Face à la confédération du Rhin mise en place par Napoléon qui regroupe les états allemands, il se range, en 1806, aux côtés de la Russie pour déclarer la guerre à la France, mais son armée est vite battue (Iéna et Auerstaedt). Napoléon entre à Berlin, il doit s’enfuir. En 1807, le traité de Tilsit réduit ses territoires de moitié. Mais en 1813, puis 1815 il prend sa revanche aux côtés des russes puis des anglais. Au congrès de Vienne, la Prusse perd une partie des territoires polonais mais en gagne en Rhénanie, Westphalie et Saxe.

Avec ses enfants il noue des alliances :

 

Frédéric-Guillaume IV 1840 – 1861

Il refuse la couronne impériale que lui propose l’assemblée nationale de Francfort, mais essaye d'établir l'union d'Erfurt, un rassemblement des États excluant l'Autriche. Cette dernière lui inflige l’humiliation d'Olmütz l’obligeant à renoncer.  En réaction, il refuse de marier sa nièce Anne (fille de Charles) à l’empereur François-Joseph Ier.
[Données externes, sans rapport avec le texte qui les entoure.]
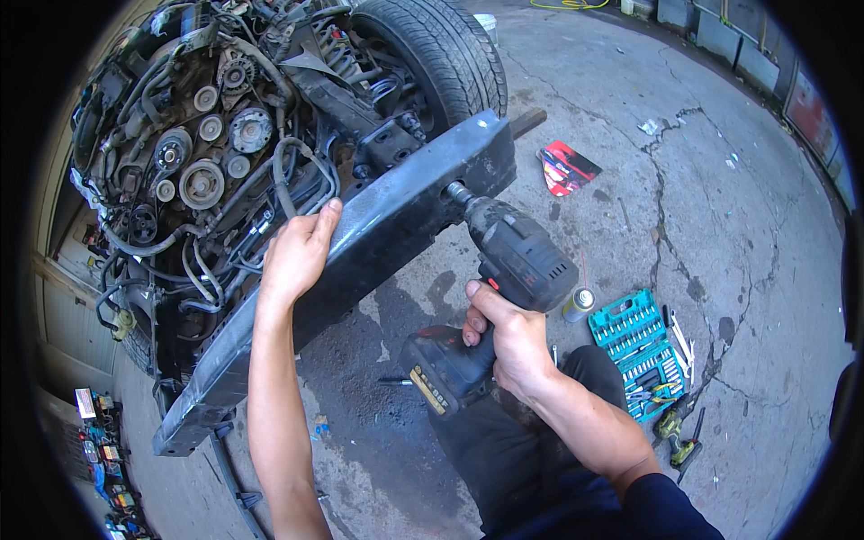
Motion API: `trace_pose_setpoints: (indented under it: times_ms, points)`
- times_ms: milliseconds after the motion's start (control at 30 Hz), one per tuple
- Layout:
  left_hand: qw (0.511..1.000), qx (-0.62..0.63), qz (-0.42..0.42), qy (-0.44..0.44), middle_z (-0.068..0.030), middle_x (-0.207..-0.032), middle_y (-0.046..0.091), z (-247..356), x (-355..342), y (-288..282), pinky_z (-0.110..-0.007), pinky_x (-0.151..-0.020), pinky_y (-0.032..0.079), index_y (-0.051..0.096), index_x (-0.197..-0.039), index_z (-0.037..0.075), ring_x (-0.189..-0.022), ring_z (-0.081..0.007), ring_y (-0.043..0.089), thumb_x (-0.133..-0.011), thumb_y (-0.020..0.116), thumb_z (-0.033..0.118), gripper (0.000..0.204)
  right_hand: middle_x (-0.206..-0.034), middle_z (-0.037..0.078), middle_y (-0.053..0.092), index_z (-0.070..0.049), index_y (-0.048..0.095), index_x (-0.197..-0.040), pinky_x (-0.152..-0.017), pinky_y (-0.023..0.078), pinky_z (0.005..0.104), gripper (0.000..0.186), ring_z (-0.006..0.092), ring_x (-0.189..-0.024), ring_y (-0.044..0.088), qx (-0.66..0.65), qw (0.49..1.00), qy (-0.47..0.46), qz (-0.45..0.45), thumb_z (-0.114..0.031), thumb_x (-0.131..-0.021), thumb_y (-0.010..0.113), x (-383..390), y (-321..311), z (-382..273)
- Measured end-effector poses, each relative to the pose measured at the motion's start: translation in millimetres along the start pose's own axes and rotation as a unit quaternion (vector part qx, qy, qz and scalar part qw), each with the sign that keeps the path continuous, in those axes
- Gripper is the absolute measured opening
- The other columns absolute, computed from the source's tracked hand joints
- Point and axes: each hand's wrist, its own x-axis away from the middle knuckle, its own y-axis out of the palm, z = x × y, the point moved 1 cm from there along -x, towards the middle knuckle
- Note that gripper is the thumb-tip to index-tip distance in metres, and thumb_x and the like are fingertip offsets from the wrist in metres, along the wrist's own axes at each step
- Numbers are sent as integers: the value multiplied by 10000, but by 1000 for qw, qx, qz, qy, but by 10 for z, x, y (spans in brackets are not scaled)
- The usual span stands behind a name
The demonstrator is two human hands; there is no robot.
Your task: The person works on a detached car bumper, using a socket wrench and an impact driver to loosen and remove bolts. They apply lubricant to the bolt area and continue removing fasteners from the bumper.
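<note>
Cordless impact wrench (522, 256) in use position at a metal crossbeam (396, 238), viewed from above. The wrench lies to the right of centre, its socket (459, 192) at an opening in the beam's front face near the upper right end; how far it enters cannot be told. The right hand (517, 337) grips the tool's handle, fingers wrapped round it, above the battery (445, 369). The left hand (297, 247) lies on the beam's upper edge, thumb along the top face; the other fingers are largely hidden, so their closure cannot be told. Behind the beam stands the exposed engine (201, 184), with pulleys and hoses, and a tyre (450, 63) at its right. On the cracked concrete floor (720, 225), right of the wrench, are a spray can (580, 304), a teal socket case (630, 337) and, farther down, a green power tool (677, 436); a red-and-black sheet (569, 168) lies near the beam's end.
</note>
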Motion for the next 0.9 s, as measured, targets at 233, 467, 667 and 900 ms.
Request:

Sans héritier, et déclaré inapte à la fin de son règne, son frère Guillaume assure la régence, puis lui succède.

 

Guillaume Ier 1861 - 1888

Il choisit Bismarck comme chancelier. Sa politique expansionniste va lui permettre d’acquérir le Schleswig-Holstein après la « guerre des duchés », puis chasse définitivement les Habsbourg de l’Allemagne du nord en reprenant le Hanovre, la Hesse …

En 1868, la reine Isabelle II d'Espagne est renversée, mais la république n'ayant pas la majorité, l'Espagne se cherche un roi. Bismarck pousse la candidature de Léopold de Hohenzollern-Sigmaringen, cousin de Guillaume Ier. La France proteste car cela la  placerait en situation d'encerclement. La réponse, la fameuse « dépêche d’Ems » va déclencher la guerre franco-prussienne (1870/71). Elle  permettra à Guillaume de se faire reconnaître comme empereur d’Allemagne à l’issue du traité de Versailles.

Seule la Bavière garde une influence importante

 

Frédéric III 1888 très malade il ne règne que quelques mois avant que son fils ne lui succède

 

Guillaume II 1888 – 1918

Il se sépare de Bismarck. Il s’engage dans une politique d’expansion commerciale et coloniale qui inquiète les autres puissances principalement l’Angleterre (dirigée par son oncle Edouard) qui conclut la triple alliance avec la France et la Russie (dirigée par son cousin Nicolas II) finissant par la 1ere guerre mondiale à l’issue de laquelle il doit démissionner.